É vosso, o Natal

por Henrique Pinto de Mesquita,    22 Dezembro, 2024
É vosso, o Natal

Dizem-me: «É Natal, anima-te.»

Animo-me: é Natal: há demasiadas sobremesas, cães a ladrar e cães vestidos. As origens, durante o ano esbatidas, voltam a sentir-se: os pobres lembram-se de que são pobres e os ricos de que são ricos. Os sotaques, entretanto consumidos pela máquina neutralizadora, aproveitam para respirar. As famílias esforçam-se e vestem as mesas com a melhor roupa.

(Não há maior materialização de classes do que uma mesa de Natal).

É Natal: a verdade, diluída durante o ano pelas ruas que escolhemos, assalta-nos a mente: «Ser gay afinal não é assim tão comum»; «a minha família dá dois beijinhos» e «comer rabanadas é claramente melhor do que correr de manhã». O bacalhau continua salgado e a classe média alta a mais desinteressante:

— O que achas de dar um perfume ao meu pai?

— Acho ótimo.

Acho ótimo que sejas filho do teu pai e a única coisa de que te lembres seja um perfume. Irá honrar todos os ensinamentos que dele recebeste.

— Aquele do Davidoff?

— Perfeito.

Perfeito, perfeito, perfeito: e lá vai o pai deste cabeça de abóbora cheirar ao mesmo que todos os homens deste país.

(Estou animado, juro.)

Juro que o Natal não me incendeia todas as fragilidades; que a pressão para estar feliz não me amassa o espírito e que a felicidade das vossas famílias perfeitas não me deixa a suspirar sobre a que pouco sinto. Os avós já estão todos mortos e as crianças por nascer: uma árvore de melancolia enfeitada com bolinhas de cristal — eis-me no Natal.

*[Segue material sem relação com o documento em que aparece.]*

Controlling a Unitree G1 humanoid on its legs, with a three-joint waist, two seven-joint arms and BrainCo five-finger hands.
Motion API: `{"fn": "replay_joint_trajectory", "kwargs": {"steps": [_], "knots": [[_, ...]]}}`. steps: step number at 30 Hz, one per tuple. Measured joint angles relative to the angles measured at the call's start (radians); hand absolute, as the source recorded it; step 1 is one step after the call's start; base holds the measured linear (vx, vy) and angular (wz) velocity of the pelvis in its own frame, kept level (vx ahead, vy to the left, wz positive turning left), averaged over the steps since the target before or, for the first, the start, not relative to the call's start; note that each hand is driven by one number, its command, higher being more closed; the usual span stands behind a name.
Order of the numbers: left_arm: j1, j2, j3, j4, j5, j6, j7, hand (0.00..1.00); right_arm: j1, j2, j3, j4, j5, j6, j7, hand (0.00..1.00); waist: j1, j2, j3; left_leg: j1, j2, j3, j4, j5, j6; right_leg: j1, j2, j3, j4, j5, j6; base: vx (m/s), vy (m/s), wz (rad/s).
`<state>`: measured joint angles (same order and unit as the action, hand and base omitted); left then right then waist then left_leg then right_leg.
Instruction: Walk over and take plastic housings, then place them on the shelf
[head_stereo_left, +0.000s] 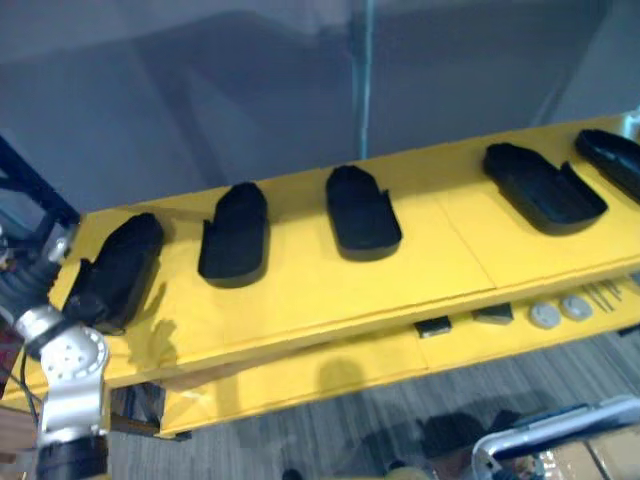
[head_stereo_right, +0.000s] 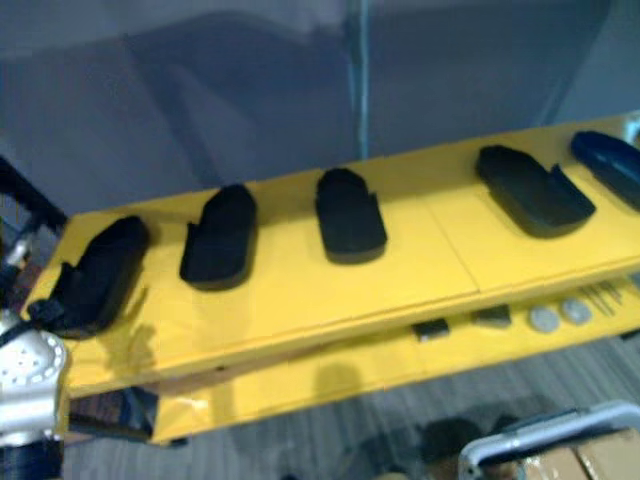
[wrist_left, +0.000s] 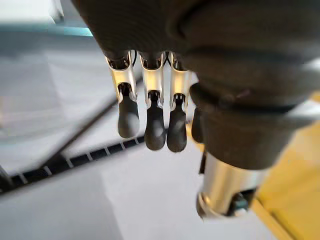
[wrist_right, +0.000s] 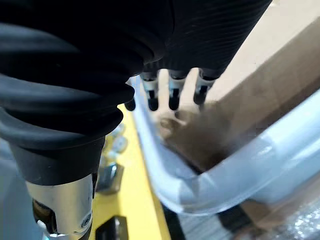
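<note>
Five black oval plastic housings (head_stereo_left: 362, 212) lie in one row on the top board of the yellow two-level shelf (head_stereo_left: 440, 262), while the left hand (wrist_left: 155, 125) and the right hand (wrist_right: 173, 95) each hang with straight fingers side by side, holding nothing.

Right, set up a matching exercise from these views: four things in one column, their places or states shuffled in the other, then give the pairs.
Things:
1. black plastic housings
2. silver discs
3. cardboard box
4. left hand

Places or states:
A. beside the white tubular rail
B. open, holding nothing
C. in a row on the upper yellow shelf
D. on the lower yellow shelf

Pairs: 1-C, 2-D, 3-A, 4-B
</note>
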<state>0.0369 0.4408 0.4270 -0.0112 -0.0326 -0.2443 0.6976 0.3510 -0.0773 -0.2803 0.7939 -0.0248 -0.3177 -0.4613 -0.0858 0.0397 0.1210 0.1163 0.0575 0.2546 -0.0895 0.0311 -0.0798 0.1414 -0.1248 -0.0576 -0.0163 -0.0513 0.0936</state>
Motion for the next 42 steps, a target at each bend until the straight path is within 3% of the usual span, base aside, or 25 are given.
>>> {"fn": "replay_joint_trajectory", "kwargs": {"steps": [5, 6, 12, 16, 28, 37, 42], "knots": [[0.122, -0.11, 0.035, -0.009, -0.017, -0.019, 0.045, 1.0, -0.008, 0.007, 0.002, 0.001, 0.0, 0.0, -0.004, 0.0, 0.045, -0.022, -0.029, -0.013, -0.005, -0.037, 0.0, 0.002, 0.001, 0.009, -0.004, -0.039, 0.001, -0.012, 0.0, 0.02, -0.012, 0.27], [0.144, -0.14, 0.036, -0.009, -0.048, -0.033, 0.071, 0.0, -0.007, 0.007, 0.003, 0.005, 0.001, 0.001, -0.008, 0.0, 0.049, -0.029, -0.032, -0.014, -0.008, -0.052, 0.0, 0.002, 0.001, 0.022, -0.005, -0.055, -0.004, -0.014, -0.001, 0.03, -0.005, 0.28], [0.2, -0.249, 0.043, -0.004, -0.083, -0.093, 0.198, 0.0, -0.022, 0.013, 0.011, 0.027, 0.001, 0.016, -0.022, 0.0, 0.073, -0.044, -0.036, -0.013, -0.01, -0.076, 0.0, 0.002, 0.001, 0.039, -0.006, -0.08, -0.009, -0.021, -0.007, 0.02, -0.01, 0.14], [0.196, -0.259, 0.032, 0.005, -0.091, -0.125, 0.212, 0.0, -0.025, 0.014, 0.044, 0.039, 0.002, 0.017, -0.024, 0.0, 0.071, -0.055, -0.036, -0.012, -0.009, -0.082, 0.0, 0.002, 0.0, 0.044, -0.004, -0.085, -0.009, -0.023, -0.007, 0.0, -0.005, 0.03], [0.107, -0.263, 0.032, 0.094, -0.118, -0.147, 0.329, 0.0, -0.023, 0.028, 0.048, 0.063, 0.0, 0.017, -0.024, 0.0, 0.055, -0.088, -0.034, -0.009, -0.008, -0.078, 0.0, 0.002, -0.001, 0.05, -0.003, -0.088, -0.011, -0.024, -0.007, 0.0, 0.0, 0.0], [0.035, -0.25, 0.044, 0.211, -0.124, -0.147, 0.387, 0.0, -0.016, 0.028, 0.048, 0.062, -0.024, 0.017, -0.022, 0.0, 0.02, -0.084, -0.031, -0.011, 0.003, -0.051, 0.0, -0.004, -0.009, 0.034, 0.004, -0.066, -0.013, -0.024, -0.007, 0.01, -0.005, -0.08], [-0.008, -0.227, 0.044, 0.241, -0.125, -0.146, 0.388, 0.0, -0.01, 0.028, 0.048, 0.057, -0.03, 0.019, -0.02, 0.0, 0.017, -0.074, -0.018, -0.002, 0.005, -0.036, 0.0, -0.01, -0.012, 0.033, 0.006, -0.049, -0.013, -0.024, -0.007, 0.02, -0.003, -0.09]]}}
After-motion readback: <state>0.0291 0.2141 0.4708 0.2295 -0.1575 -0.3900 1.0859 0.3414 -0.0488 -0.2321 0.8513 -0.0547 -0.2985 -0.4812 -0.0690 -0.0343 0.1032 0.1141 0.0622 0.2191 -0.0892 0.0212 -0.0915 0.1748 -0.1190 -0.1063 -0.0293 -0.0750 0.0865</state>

É, por isso, vosso, este dia: amo-te Tião e amo-te Pião a saírem dos escritórios vestidos nos sobretudos navy blue, carregando um bolo-rei para entregar às avós, madrinhas e mães que beijam sem beijar e de quem ouvem qualquer coisa bonita que cai bem no coração. E que, orgulhosas, reparam no cachecol que ofereceram no Natal passado. E vós sorris — e apresentais a Matilde. E a Matilde sorri — e está apresentada. E tudo está bem: a sala está aquecida, a televisão sem som e vocês amam-se uns aos outros.

É vosso, o Natal: amo-te Alberto e amo-te Maria, que nessa noite dão uma sova na injustiça e lambuzam-se da verdade do amor dos filhos e netos. Que gritam, bebem e enchem de manchas uma toalha vermelha usada apenas na data. E os guardanapos, também vermelhos, são fechados por pequenos elásticos com renas de papel. E os irmãos dão-se: ela ama-o e ele ama-a. E a televisão está aos gritos. E o cão salta ao peixe. E há prateados e dourados sem critério: é fausto e belo o espírito português.

Nasceu o Deus menino. Eis-vos: quentes, barulhentos, felizes, amorosos, uns por cima dos outros, com filhos, ranho e vinho tinto. Eis-vos: cansados, bonitos, esperançosos, diluídos na verdade que criais. É vosso, claramente vosso, o Natal — mas vocês são meus: e essa sorte é toda para mim.